The New Yorker recently published a blog by Maria Konnikova that serious conservationists ought to read. “I Don’t Want to Be Right” shares results of recent neuroscience studies and discussions with the researchers. In one study the investigator tested whether facts, science, emotions or stories would change the minds of parents that believed vaccines cause autism. The results were discouraging. The parents who originally believed vaccines cause autism actually became even more convinced they were right when presented with scientific facts from the Centers for Disease Control and Prevention – a phenomenon known as the backfire effect. Images and stories were even less successful in swaying parents to reconsider their stance.

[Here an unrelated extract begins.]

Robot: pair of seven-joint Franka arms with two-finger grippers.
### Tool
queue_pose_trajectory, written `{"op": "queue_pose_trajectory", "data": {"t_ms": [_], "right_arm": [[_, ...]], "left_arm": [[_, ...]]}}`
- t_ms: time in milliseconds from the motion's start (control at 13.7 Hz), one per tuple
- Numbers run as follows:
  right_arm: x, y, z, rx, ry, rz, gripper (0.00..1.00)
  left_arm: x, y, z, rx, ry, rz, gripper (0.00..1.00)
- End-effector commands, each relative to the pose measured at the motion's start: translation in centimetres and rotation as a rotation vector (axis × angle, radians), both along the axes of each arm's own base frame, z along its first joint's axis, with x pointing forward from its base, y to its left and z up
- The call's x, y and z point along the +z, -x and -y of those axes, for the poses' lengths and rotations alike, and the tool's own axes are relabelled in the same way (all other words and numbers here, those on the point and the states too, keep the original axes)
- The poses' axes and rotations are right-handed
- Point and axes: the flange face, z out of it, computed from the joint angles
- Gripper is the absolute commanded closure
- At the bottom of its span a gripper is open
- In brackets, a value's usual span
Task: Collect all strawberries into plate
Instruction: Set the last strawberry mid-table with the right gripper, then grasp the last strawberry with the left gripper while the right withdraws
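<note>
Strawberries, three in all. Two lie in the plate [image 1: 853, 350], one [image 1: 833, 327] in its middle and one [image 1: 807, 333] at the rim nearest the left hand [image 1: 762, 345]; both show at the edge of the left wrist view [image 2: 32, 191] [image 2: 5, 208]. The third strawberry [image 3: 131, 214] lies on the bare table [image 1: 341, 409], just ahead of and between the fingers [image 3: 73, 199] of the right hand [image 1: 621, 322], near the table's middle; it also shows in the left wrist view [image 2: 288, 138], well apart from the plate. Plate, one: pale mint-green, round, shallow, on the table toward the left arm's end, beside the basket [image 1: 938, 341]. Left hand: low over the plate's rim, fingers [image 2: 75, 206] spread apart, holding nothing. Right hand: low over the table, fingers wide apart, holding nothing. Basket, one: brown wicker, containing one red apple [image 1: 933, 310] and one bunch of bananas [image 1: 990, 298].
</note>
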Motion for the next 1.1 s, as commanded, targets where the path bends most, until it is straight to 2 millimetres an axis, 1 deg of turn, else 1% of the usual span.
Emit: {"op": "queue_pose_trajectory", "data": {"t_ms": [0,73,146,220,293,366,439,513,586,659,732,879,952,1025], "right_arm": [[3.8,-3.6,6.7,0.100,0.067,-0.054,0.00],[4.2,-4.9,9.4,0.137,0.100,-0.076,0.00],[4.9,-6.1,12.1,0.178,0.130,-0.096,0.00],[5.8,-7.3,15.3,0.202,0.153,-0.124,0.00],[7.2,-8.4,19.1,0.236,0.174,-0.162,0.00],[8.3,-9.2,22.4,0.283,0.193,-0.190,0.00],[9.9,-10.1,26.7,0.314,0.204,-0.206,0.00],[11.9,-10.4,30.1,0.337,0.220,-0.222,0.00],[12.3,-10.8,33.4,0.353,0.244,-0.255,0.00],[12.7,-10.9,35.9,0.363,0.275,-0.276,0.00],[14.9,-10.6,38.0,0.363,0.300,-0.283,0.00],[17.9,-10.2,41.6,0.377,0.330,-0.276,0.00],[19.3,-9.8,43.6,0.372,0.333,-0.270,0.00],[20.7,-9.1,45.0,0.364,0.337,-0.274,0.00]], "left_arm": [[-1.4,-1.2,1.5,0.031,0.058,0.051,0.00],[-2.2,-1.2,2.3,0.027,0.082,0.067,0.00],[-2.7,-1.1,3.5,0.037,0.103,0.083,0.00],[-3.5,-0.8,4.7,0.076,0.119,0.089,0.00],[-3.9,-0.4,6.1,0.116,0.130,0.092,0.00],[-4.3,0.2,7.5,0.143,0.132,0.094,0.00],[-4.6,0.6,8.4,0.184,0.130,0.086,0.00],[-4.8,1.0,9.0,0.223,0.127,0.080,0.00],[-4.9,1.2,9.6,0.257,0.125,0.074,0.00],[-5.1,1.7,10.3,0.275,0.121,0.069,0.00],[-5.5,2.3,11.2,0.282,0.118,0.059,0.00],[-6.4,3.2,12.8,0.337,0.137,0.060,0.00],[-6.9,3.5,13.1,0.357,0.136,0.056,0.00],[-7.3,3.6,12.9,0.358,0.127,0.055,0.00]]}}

One of my favorite conservationists and mentor, Missouri Department of Conservation Agent, Mic Plunkett, taught me a great phrase, “Don’t confuse me with the facts, I already have my mind made up.” That simple sentence sums up the challenge we often face in conservation. How many times have you or your agency presented facts yet public attitudes remained unchanged or even more opposed?

Neuroscience is showing us that the likelihood of acceptance of a fact is based upon how it aligns with a person’s personal values, attitudes or beliefs. For example, a person with no connection or notions about ranching may quite readily trust your scientific statements about ranching and wildlife. On the contrary, a fourth-generation rancher is very likely to mistrust those same statements if they conflict with her views of being a good rancher.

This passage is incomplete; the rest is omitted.